- [Exercise objective]:
Write down the listing again exactly as it appears below, without its pictures.

(Supplied material begins)

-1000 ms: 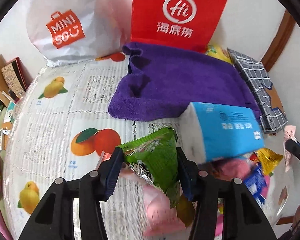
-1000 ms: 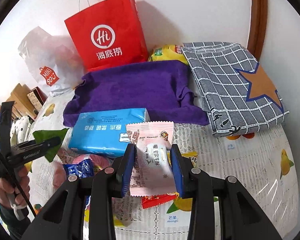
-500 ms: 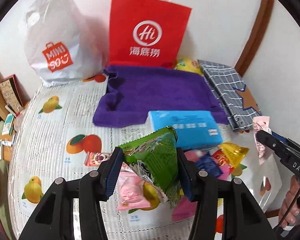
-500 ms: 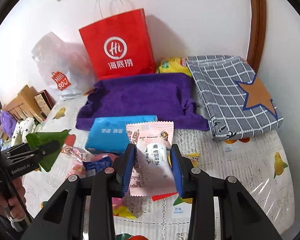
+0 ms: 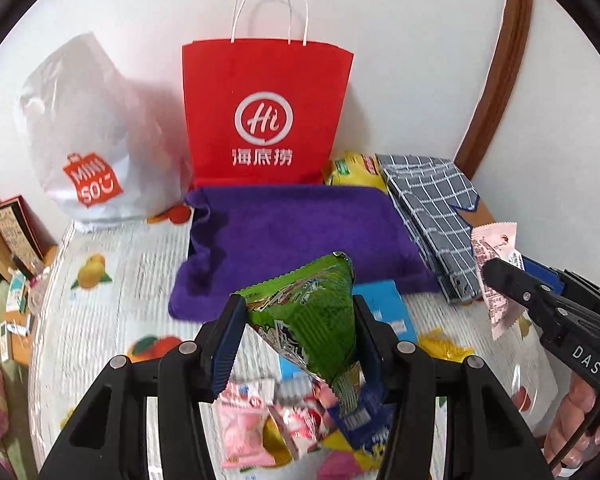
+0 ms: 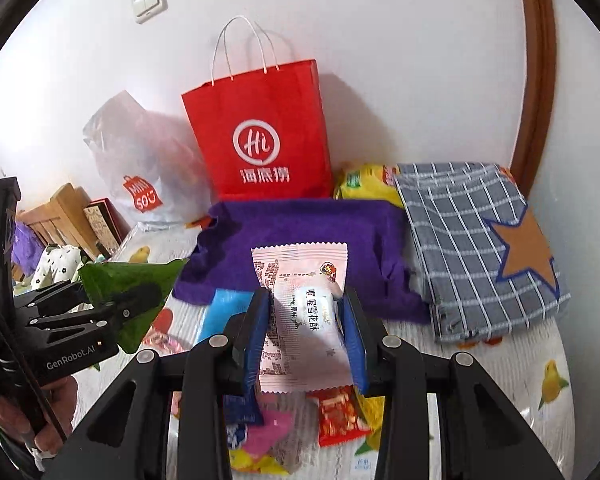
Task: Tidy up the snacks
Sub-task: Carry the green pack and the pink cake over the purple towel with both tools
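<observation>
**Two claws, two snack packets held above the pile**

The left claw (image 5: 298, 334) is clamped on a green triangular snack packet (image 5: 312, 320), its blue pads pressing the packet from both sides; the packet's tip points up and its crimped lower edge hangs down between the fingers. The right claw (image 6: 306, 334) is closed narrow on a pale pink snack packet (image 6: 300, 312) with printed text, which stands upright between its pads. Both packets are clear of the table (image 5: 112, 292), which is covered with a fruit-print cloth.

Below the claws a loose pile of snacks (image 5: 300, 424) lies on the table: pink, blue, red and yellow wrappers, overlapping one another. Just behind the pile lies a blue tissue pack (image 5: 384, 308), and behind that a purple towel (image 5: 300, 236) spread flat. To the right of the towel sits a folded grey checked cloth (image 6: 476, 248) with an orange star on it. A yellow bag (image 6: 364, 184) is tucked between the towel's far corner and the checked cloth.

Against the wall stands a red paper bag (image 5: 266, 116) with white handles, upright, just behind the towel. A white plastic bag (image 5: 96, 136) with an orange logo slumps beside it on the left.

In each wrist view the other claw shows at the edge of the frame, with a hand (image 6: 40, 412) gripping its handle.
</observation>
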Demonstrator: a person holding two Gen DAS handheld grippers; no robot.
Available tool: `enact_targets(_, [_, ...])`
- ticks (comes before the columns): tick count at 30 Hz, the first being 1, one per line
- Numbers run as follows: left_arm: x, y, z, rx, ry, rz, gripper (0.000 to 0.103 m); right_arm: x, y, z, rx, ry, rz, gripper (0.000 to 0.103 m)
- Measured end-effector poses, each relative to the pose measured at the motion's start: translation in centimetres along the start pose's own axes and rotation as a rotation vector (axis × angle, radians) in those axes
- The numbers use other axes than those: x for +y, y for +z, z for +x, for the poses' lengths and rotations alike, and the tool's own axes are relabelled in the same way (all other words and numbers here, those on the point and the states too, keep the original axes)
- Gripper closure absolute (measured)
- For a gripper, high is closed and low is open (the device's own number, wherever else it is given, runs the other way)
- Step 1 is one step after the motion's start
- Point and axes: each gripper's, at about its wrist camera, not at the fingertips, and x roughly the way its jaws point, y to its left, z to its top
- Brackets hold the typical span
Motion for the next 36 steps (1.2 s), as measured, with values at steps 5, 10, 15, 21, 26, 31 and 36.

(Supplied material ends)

- [Response to this task]:
-1000 ms: 
-1000 ms: 
-500 ms: 
-500 ms: 
+0 ms: 
+0 ms: 
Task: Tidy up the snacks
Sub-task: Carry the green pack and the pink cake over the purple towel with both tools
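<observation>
**Two claws, two snack packets held above the pile**

The left claw (image 5: 298, 334) is clamped on a green triangular snack packet (image 5: 312, 320), its blue pads pressing the packet from both sides; the packet's tip points up and its crimped lower edge hangs down between the fingers. The right claw (image 6: 306, 334) is closed narrow on a pale pink snack packet (image 6: 300, 312) with printed text, which stands upright between its pads. Both packets are clear of the table (image 5: 112, 292), which is covered with a fruit-print cloth.

Below the claws a loose pile of snacks (image 5: 300, 424) lies on the table: pink, blue, red and yellow wrappers, overlapping one another. Just behind the pile lies a blue tissue pack (image 5: 384, 308), and behind that a purple towel (image 5: 300, 236) spread flat. To the right of the towel sits a folded grey checked cloth (image 6: 476, 248) with an orange star on it. A yellow bag (image 6: 364, 184) is tucked between the towel's far corner and the checked cloth.

Against the wall stands a red paper bag (image 5: 266, 116) with white handles, upright, just behind the towel. A white plastic bag (image 5: 96, 136) with an orange logo slumps beside it on the left.

In each wrist view the other claw shows at the edge of the frame, with a hand (image 6: 40, 412) gripping its handle.
</observation>
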Demonstrator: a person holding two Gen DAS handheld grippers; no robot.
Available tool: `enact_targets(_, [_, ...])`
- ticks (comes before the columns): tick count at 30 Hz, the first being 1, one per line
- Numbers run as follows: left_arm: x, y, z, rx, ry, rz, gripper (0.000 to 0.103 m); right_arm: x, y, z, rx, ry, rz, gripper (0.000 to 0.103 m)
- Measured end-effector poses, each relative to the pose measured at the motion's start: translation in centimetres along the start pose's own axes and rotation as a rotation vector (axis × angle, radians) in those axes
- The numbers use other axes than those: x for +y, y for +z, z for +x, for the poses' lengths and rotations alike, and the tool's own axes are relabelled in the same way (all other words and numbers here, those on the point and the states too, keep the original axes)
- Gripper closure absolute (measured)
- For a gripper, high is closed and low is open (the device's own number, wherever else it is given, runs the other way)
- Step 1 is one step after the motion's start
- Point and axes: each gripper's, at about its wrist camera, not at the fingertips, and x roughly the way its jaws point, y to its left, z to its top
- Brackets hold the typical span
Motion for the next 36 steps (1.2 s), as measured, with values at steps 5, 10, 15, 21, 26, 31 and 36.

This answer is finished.